Reproduce the following material exactly, including every line.

§ EXERCISE DATA:
※
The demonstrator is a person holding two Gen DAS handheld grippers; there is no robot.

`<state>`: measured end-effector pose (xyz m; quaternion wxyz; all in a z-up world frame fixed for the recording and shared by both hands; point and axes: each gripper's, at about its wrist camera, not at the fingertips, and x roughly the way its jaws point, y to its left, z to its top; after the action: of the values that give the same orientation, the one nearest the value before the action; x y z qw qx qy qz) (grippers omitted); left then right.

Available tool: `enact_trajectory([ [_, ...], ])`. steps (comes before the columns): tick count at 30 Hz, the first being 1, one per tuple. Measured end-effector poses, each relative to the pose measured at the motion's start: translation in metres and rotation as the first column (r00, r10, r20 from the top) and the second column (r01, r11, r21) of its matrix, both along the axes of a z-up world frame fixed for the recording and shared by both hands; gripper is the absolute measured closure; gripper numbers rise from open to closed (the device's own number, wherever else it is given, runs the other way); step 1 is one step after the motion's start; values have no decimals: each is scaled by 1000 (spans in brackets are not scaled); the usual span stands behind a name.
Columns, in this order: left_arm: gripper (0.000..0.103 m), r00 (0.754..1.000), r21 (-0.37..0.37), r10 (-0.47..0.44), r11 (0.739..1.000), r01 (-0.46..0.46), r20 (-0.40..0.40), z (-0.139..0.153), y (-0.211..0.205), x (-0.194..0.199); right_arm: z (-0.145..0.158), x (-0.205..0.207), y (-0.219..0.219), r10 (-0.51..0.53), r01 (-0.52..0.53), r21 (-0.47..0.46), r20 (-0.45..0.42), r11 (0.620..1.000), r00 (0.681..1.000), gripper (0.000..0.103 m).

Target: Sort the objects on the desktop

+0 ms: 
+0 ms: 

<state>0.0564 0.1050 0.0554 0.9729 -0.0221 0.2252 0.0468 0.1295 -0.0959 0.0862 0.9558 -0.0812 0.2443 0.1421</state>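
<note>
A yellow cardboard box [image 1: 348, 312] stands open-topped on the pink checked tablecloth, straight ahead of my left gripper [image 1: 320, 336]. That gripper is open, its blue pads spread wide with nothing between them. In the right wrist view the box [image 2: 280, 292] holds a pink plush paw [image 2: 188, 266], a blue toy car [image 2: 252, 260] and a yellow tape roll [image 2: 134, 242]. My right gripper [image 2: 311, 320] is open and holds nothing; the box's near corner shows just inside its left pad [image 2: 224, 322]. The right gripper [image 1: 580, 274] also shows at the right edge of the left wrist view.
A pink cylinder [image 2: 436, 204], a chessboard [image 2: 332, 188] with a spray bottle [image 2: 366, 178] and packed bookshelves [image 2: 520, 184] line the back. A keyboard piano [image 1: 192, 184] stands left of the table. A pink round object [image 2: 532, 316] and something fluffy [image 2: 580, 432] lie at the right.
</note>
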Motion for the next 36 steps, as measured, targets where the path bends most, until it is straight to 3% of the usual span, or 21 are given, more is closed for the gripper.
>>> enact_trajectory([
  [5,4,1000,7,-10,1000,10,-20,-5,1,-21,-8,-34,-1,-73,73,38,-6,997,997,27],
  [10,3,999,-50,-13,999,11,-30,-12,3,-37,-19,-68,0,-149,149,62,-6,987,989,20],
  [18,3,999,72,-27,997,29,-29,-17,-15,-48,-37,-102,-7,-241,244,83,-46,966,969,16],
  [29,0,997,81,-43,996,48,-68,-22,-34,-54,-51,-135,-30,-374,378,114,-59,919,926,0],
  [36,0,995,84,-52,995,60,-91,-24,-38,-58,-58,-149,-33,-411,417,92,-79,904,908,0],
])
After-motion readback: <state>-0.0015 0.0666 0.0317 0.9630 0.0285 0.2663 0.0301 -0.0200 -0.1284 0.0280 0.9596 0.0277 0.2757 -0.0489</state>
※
§ RESULT FOR THIS TASK:
The demonstrator is a person holding two Gen DAS handheld grippers; there is no robot.

`<state>`: measured end-effector pose (xyz m; quaternion wxyz; all in a z-up world frame fixed for the recording and shared by both hands; point and axes: each gripper's, at about its wrist camera, not at the fingertips, and x roughly the way its jaws point, y to its left, z to its top; after the action: of the values that give the same orientation, the one nearest the value before the action; x y z qw qx qy qz) (grippers omitted); left then right.

Available tool: `enact_trajectory([ [_, ...], ])`. steps (comes before the columns): tick count at 30 Hz, the first being 1, one per tuple. Measured end-effector poses, each relative to the pose measured at the motion's start: translation in metres and rotation as the first column (r00, r10, r20 from the top) and the second column (r01, r11, r21) of its matrix, both along the axes of a z-up world frame fixed for the recording and shared by both hands; gripper is the absolute measured closure; gripper numbers rise from open to closed (the device's own number, wherever else it is given, runs the other way); step 1 is one step after the motion's start; values have no decimals: each is scaled by 1000 (spans in brackets are not scaled); the usual span stands behind a name.
Columns, in this order: left_arm: gripper (0.000..0.103 m), r00 (0.754..1.000), r21 (-0.37..0.37), r10 (-0.47..0.44), r11 (0.739..1.000), r01 (-0.46..0.46), r20 (-0.40..0.40), z (-0.139..0.153), y (-0.211..0.205), x (-0.194..0.199); right_arm: z (-0.145..0.158), x (-0.205..0.207), y (-0.219..0.219), r10 (-0.51..0.53), r01 (-0.52..0.53), r21 (-0.47..0.46), r20 (-0.45..0.42), r11 (0.620..1.000), r00 (0.681..1.000), gripper (0.000..0.103 m).

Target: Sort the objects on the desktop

+0 ms: 
+0 ms: 

<state>0.0564 0.1050 0.0554 0.9729 -0.0221 0.2252 0.0468 0.1295 -0.0959 0.0862 0.9558 -0.0812 0.2443 0.1421</state>
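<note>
A yellow cardboard box [image 1: 348, 312] stands open-topped on the pink checked tablecloth, straight ahead of my left gripper [image 1: 320, 336]. That gripper is open, its blue pads spread wide with nothing between them. In the right wrist view the box [image 2: 280, 292] holds a pink plush paw [image 2: 188, 266], a blue toy car [image 2: 252, 260] and a yellow tape roll [image 2: 134, 242]. My right gripper [image 2: 311, 320] is open and holds nothing; the box's near corner shows just inside its left pad [image 2: 224, 322]. The right gripper [image 1: 580, 274] also shows at the right edge of the left wrist view.
A pink cylinder [image 2: 436, 204], a chessboard [image 2: 332, 188] with a spray bottle [image 2: 366, 178] and packed bookshelves [image 2: 520, 184] line the back. A keyboard piano [image 1: 192, 184] stands left of the table. A pink round object [image 2: 532, 316] and something fluffy [image 2: 580, 432] lie at the right.
</note>
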Motion for the next 36 steps, as measured, targets where the path bends most, until it is straight to 3% of the usual span, or 21 are given, more is closed for the gripper.
>>> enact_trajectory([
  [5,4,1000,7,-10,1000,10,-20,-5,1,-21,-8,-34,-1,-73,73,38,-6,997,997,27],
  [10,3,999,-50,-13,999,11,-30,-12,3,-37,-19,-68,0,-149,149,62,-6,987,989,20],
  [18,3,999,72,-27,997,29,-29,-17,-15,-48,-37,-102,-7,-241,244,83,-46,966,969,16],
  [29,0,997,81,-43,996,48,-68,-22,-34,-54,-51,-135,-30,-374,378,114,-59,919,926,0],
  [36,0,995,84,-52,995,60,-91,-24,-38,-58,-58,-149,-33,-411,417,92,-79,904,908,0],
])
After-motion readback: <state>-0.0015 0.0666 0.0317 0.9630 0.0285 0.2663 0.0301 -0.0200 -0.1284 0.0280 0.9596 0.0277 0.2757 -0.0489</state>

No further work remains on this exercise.